After serving as a Captain in the United States Marine Corps, Dr. Gray earned a PhD, and worked as a finance professor at Drexel University. Dr. Gray’s interest in bridging the research gap between academia and industry led him to found Alpha Architect, an asset management that delivers affordable active exposures for tax-sensitive investors. Dr. Gray has published four books and a number of academic articles. Wes is a regular contributor to multiple industry outlets, to include the following: Wall Street Journal, Forbes, ETF.com, and the CFA Institute. Dr. Gray earned an MBA and a PhD in finance from the University of Chicago and graduated magna cum laude with a BS from The Wharton School of the University of Pennsylvania.
  • Tom Austin

    Wes,
    I like the broad market wide analysis. Thanks for sharing it. Did you include dividends?

    Historical analysis in texts shows negative skew for stocks (about -.62 for large cap World stocks and -.7 to -.8 for LArge US stocks. Small cap US and world stocks show less negative skew…around -.22 to -.3). (see, for example, Investments – by Bode, Kane and Marcus…this was the Wharton standard text at some point when I went).

    These ‘skewnesses’ are not always stable. For example Large stocks has only -.12 skewness from 1941 to 1965. It all depends on ‘left tail’ extreme events.

    The ‘typical’ monthly ‘actual returns’ are actually very positively skewed, not negatively. That’s what the graph shows. It’s the weight of the left tails (without a corresponding offsetting right rail) that leads to this negative skewness.

    In fact, the graph actually seems to show that:

    a) That big left tail, big loss months exist and are real and non-normal.
    b) ‘Average’ monthly returns tend to be leptokurtic…’centrally clustering’ near the mean…between -1% & and +6% much more than we expect by a normal distribution alone. The ‘average’ monthly return is heavily positively skewed. This is the meat of monthly SP500 returns in ‘normal’ historical markets.

    These findings both a) make sense intuitively – mostly – although I am surprised by the lack of a heavier extreme right tail during times of big innovation (i.e. tech boom)…and they also b) mostly mesh with what I’ve read elsewhere. I haven’t actually run monthly returns for the whole history.

    I reran this analysis for past 14 years (since 1/1999). Nearly all months land between -4% and +4%. The left tail is again much ‘heavier’ than the right tail. No huge ‘up months’ that match these extreme down months.

    Best,
    Tom

  • Thanks, Tom. This does include dividends.

    So sounds like your 14 yrs look about the same? That’s good to hear. I did this analysis fairly quickly and it seemed straightforward, but the results didn’t fit my “intuition” and I was suspect something might be goofy.

  • Tom Austin

    Wes.
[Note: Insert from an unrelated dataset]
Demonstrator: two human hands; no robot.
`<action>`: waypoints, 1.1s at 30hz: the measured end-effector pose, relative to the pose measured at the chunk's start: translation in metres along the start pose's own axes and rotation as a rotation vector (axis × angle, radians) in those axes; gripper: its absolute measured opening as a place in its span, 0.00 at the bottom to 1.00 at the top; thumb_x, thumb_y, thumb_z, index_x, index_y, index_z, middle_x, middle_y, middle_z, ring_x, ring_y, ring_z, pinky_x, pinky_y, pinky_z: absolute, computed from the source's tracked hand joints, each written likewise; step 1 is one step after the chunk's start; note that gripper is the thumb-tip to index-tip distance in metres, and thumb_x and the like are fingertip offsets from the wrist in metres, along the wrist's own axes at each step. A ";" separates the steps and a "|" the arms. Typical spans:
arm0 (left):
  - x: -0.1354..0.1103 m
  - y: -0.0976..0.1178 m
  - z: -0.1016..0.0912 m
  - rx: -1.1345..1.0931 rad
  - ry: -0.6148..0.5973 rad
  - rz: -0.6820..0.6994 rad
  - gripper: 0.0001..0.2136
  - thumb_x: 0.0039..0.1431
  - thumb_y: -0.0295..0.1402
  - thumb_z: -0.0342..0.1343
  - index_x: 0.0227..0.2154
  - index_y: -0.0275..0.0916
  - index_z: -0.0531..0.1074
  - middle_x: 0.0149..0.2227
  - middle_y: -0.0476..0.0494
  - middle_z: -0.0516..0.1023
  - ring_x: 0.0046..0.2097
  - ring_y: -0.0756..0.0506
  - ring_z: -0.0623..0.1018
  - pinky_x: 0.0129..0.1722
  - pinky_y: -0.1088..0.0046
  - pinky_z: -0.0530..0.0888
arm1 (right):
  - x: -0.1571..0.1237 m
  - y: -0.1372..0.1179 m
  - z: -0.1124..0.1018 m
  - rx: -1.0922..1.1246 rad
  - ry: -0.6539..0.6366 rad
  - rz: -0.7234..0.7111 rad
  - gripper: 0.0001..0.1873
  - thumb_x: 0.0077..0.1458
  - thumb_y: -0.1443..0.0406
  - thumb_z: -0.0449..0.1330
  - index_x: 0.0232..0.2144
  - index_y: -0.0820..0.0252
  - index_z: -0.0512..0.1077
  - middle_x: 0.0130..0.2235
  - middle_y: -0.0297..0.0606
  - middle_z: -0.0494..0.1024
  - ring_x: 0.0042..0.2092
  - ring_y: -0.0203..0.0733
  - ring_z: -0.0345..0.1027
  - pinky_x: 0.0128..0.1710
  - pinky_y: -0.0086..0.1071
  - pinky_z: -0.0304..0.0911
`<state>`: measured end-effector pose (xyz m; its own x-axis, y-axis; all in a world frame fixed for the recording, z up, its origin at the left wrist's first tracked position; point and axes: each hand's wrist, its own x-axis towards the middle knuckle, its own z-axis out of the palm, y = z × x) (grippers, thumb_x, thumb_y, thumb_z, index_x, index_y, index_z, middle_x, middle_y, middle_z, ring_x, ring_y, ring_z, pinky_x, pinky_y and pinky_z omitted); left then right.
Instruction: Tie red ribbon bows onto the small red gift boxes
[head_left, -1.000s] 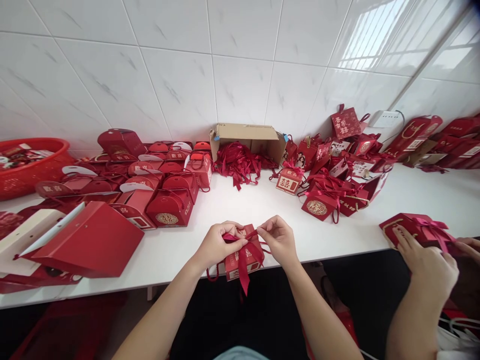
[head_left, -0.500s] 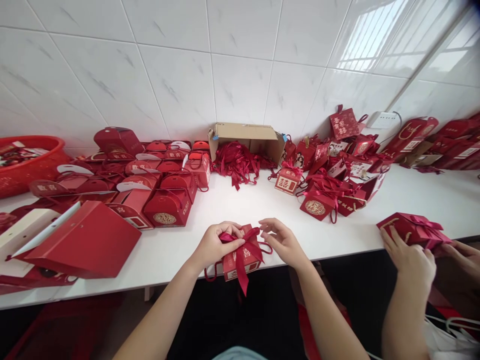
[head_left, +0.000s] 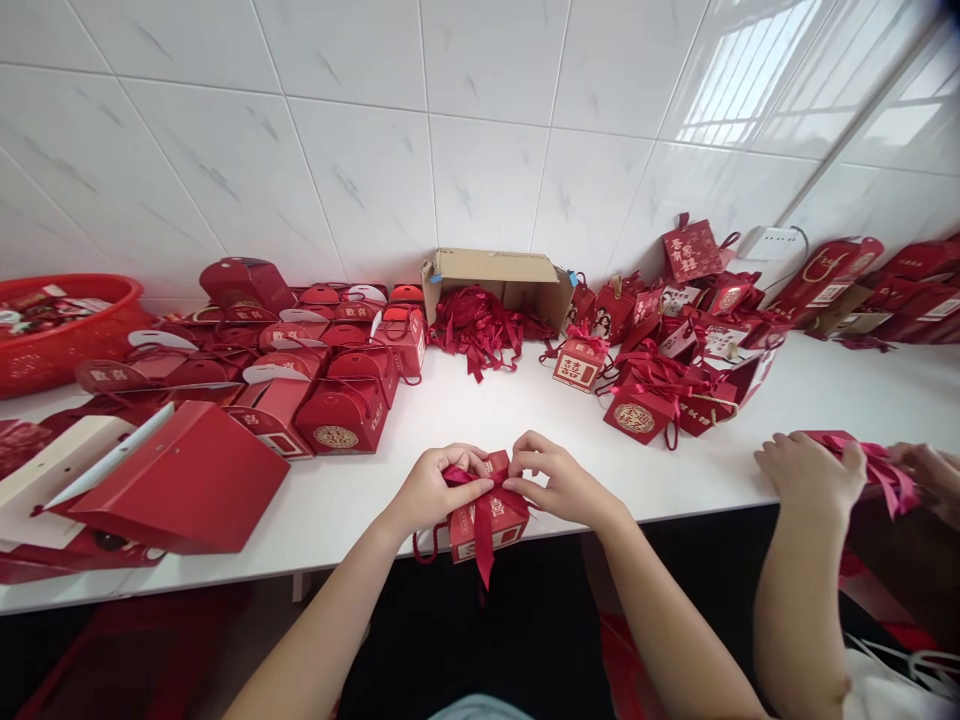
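Note:
A small red gift box (head_left: 466, 531) with pale printing sits at the table's front edge before me. Across its top lies a red ribbon (head_left: 484, 545), looped at the middle, one tail hanging down the front. My left hand (head_left: 448, 490) is closed on the ribbon's left loop, thumb and fingers pinched near the knot. From the right, my right hand (head_left: 551, 478) pinches the ribbon close to the knot, its fingertips nearly meeting the left thumb. A twisted red cord handle (head_left: 426, 548) sticks out at the box's left side. The knot itself is partly covered by my fingers.
Rows of red boxes (head_left: 341, 405) stand at left, beside a red basin (head_left: 75, 345) of small packets. A cardboard carton (head_left: 491, 265) spills loose ribbons (head_left: 476, 325) by the wall. Ribboned boxes (head_left: 637, 412) pile up at right. A co-worker's hand (head_left: 814, 475) holds another box (head_left: 829, 437).
My right hand has come in from open fingers to a pinch on the ribbon beside the knot. My left hand stays on its loop. The co-worker's box has shifted and is more covered by the hand.

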<state>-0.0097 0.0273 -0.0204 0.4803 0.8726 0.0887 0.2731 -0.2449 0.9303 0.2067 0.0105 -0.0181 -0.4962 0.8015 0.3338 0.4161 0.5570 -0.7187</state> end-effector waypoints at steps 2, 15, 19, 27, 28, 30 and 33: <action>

My 14 year test was quick, too. But…it shows a big left tail (tech bubble then 2008). Your graph looks ‘skewed to the right’ with the outlier left tail bucket. That’s visually a positive skew. And that’s how most sub-periods look. In general the size of the extreme loss / left bucket (i.e. left tail) at some point in most 25 year cycles tends to dominate the mean clustering ‘normal market’ periods…leading to the negative skew results. The negative skew tends to be more persistent than the kurtosis. (for example, kurtosis has been negative since 1966 or so…and was -.57 from 1981 to 2005 for World Large Cap stocks…and 3.01 from 1931 to 1955). Over shorter periods, it’s not ‘certain’ this will happen…but it’s been the tendency in world equity markets over past 80 years or so.

  • Jason Carver

    I see the graph the same way as you, Tom.

    Perhaps this could be used to justify and calculate stop-loss protections. So if a month swings negative out of the tight central cluster, the chance that it’s headed into >=15% loss is significantly higher than a smaller negative result. For example, eye-balling the data, it looks like the chance of a 11-14% loss adds up to roughly the same chance as >=15%.

    Of course, intra-month data would be needed to substantiate that hypothesis.